# Description of the task
The whole listing should be written out again exactly.

# Provided data
::::

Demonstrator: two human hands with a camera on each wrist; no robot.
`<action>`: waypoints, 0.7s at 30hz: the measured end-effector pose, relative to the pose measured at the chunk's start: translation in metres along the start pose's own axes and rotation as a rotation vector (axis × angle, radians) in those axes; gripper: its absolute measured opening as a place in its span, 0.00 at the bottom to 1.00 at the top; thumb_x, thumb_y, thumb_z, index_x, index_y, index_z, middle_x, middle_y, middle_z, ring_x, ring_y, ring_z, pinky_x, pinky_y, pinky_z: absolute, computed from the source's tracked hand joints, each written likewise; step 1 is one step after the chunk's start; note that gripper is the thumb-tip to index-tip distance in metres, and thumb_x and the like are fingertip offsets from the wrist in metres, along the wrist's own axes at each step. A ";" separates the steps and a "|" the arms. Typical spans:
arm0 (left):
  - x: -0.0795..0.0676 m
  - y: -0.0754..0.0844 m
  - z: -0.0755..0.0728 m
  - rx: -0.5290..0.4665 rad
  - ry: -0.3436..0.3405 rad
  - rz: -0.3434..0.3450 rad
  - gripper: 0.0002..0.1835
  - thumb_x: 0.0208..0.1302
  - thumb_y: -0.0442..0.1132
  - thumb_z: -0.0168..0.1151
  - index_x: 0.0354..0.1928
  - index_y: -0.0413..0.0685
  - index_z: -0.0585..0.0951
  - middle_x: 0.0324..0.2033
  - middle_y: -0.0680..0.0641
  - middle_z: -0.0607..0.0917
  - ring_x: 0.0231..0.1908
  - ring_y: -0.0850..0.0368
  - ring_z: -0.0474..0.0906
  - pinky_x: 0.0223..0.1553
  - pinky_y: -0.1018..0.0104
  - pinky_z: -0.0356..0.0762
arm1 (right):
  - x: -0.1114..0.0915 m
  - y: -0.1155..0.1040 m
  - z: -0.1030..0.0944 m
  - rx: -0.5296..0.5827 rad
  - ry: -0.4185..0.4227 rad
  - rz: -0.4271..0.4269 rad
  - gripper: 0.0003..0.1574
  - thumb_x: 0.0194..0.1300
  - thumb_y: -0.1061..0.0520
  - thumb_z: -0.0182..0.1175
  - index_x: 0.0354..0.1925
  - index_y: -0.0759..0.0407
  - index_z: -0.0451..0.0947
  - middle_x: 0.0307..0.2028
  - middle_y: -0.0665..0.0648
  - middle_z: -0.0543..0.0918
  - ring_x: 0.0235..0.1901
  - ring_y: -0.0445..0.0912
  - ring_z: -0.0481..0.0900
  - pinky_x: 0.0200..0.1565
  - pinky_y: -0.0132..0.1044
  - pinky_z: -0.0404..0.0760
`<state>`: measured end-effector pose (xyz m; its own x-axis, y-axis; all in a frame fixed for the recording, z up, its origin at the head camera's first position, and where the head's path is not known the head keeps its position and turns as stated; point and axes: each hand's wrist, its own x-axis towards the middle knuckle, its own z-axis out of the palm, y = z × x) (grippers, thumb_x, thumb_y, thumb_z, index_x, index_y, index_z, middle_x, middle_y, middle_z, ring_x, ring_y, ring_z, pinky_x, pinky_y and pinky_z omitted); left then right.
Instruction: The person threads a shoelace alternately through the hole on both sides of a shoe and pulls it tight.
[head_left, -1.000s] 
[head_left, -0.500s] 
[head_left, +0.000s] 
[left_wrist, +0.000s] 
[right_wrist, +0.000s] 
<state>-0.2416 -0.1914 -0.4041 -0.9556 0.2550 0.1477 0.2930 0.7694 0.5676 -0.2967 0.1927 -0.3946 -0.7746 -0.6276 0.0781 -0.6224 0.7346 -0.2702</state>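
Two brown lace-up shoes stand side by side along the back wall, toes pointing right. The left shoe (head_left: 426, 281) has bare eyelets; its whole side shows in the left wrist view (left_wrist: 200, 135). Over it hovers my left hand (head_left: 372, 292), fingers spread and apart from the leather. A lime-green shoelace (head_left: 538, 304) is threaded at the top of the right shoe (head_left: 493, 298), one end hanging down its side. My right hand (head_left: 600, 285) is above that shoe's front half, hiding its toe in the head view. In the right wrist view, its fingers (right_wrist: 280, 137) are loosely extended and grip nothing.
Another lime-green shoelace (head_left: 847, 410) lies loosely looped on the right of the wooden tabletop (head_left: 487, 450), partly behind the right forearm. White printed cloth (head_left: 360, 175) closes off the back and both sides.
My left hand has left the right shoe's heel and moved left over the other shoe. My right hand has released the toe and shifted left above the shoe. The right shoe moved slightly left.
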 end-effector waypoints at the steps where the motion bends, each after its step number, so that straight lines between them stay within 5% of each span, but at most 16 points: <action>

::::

# Result of this exercise
Demonstrator: two human hands with a camera on each wrist; no robot.
`<action>`: waypoints, 0.7s at 30hz: the measured end-effector pose, relative to the pose measured at the chunk's start: translation in metres along the start pose's own axes and rotation as a rotation vector (axis × angle, radians) in those axes; gripper: its absolute measured opening as a place in its span, 0.00 at the bottom to 1.00 at the top; thumb_x, thumb_y, thumb_z, index_x, index_y, index_z, middle_x, middle_y, middle_z, ring_x, ring_y, ring_z, pinky_x, pinky_y, pinky_z: absolute, computed from the source's tracked hand joints, each written likewise; step 1 is one step after the chunk's start; note that gripper is the thumb-tip to index-tip distance in metres, and thumb_x and the like are fingertip offsets from the wrist in metres, along the wrist's own axes at each step. A ";" separates the steps and a "|" the arms. Typical spans:
arm0 (left):
  - x: -0.0795..0.0676 m
  - y: -0.0754..0.0844 m
  - z: -0.0755..0.0728 m
  - rx: -0.5290..0.4665 rad
  - ry: -0.3436..0.3405 rad
  - rz: -0.3434..0.3450 rad
  - gripper: 0.0002..0.1835
  - thumb_x: 0.0208..0.1302
  - thumb_y: -0.0442..0.1132
  - thumb_z: -0.0168..0.1151
  - index_x: 0.0354..0.1928
  - index_y: -0.0413..0.0685
  - index_z: -0.0585..0.0951
  - middle_x: 0.0324..0.2033
  - middle_y: -0.0680..0.0641
  - middle_z: -0.0607..0.0917
  - ring_x: 0.0231..0.1908
  - ring_y: -0.0850..0.0368
  - ring_z: -0.0474..0.0906
  - pinky_x: 0.0223..0.1553
  - pinky_y: -0.1018..0.0104
  - pinky_z: -0.0356..0.0762
arm1 (right):
  - x: -0.1114..0.0915 m
  - y: -0.1155..0.1040 m
  - z: -0.1030..0.0944 m
  - rx: -0.5296..0.5827 rad
  - ry: -0.4185..0.4227 rad
  - rz: -0.4271..0.4269 rad
  - gripper: 0.0003..0.1574
  - thumb_x: 0.0194..0.1300
  - thumb_y: -0.1061..0.0520
  - thumb_z: -0.0182..0.1175
  - index_x: 0.0354..0.1925
  - index_y: -0.0759..0.0407
  - index_z: -0.0451..0.0947
  - middle_x: 0.0307..0.2028
  - middle_y: -0.0665..0.0648
  - middle_z: -0.0543..0.0918
  - ring_x: 0.0235..0.1901
  - ring_y: -0.0445..0.0912
  - ring_z: -0.0481..0.0900
  - pinky_x: 0.0200..0.1565
  - pinky_y: -0.0132..0.1044
  - pinky_z: -0.0404..0.0760
`<state>`: measured end-effector pose (xyz m; its own x-axis, y-axis; all in a frame fixed for the recording, z up, its origin at the head camera's first position, and where the head's path is not known the head keeps its position and turns as stated; point and axes: each hand's wrist, its own x-axis towards the middle knuckle, its own z-axis out of the palm, y = z × x) (grippers, thumb_x, thumb_y, thumb_z, index_x, index_y, index_z, middle_x, middle_y, middle_z, ring_x, ring_y, ring_z, pinky_x, pinky_y and pinky_z omitted); left then right.
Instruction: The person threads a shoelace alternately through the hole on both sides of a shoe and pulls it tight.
[head_left, -1.000s] 
[head_left, -0.500s] 
[head_left, +0.000s] 
[left_wrist, +0.000s] 
[right_wrist, +0.000s] 
<state>-0.2416 -0.1914 -0.4041 -0.9556 0.2550 0.1477 0.2930 0.7694 0.5676 -0.2967 0.1927 -0.3946 -0.7746 -0.6276 0.0781 -0.6224 0.7346 -0.2702</state>
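Two brown lace-up shoes stand side by side along the back wall, toes pointing right. The left shoe (head_left: 426, 281) has bare eyelets; its whole side shows in the left wrist view (left_wrist: 200, 135). Over it hovers my left hand (head_left: 372, 292), fingers spread and apart from the leather. A lime-green shoelace (head_left: 538, 304) is threaded at the top of the right shoe (head_left: 493, 298), one end hanging down its side. My right hand (head_left: 600, 285) is above that shoe's front half, hiding its toe in the head view. In the right wrist view, its fingers (right_wrist: 280, 137) are loosely extended and grip nothing.
Another lime-green shoelace (head_left: 847, 410) lies loosely looped on the right of the wooden tabletop (head_left: 487, 450), partly behind the right forearm. White printed cloth (head_left: 360, 175) closes off the back and both sides.
My left hand has left the right shoe's heel and moved left over the other shoe. My right hand has released the toe and shifted left above the shoe. The right shoe moved slightly left.
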 end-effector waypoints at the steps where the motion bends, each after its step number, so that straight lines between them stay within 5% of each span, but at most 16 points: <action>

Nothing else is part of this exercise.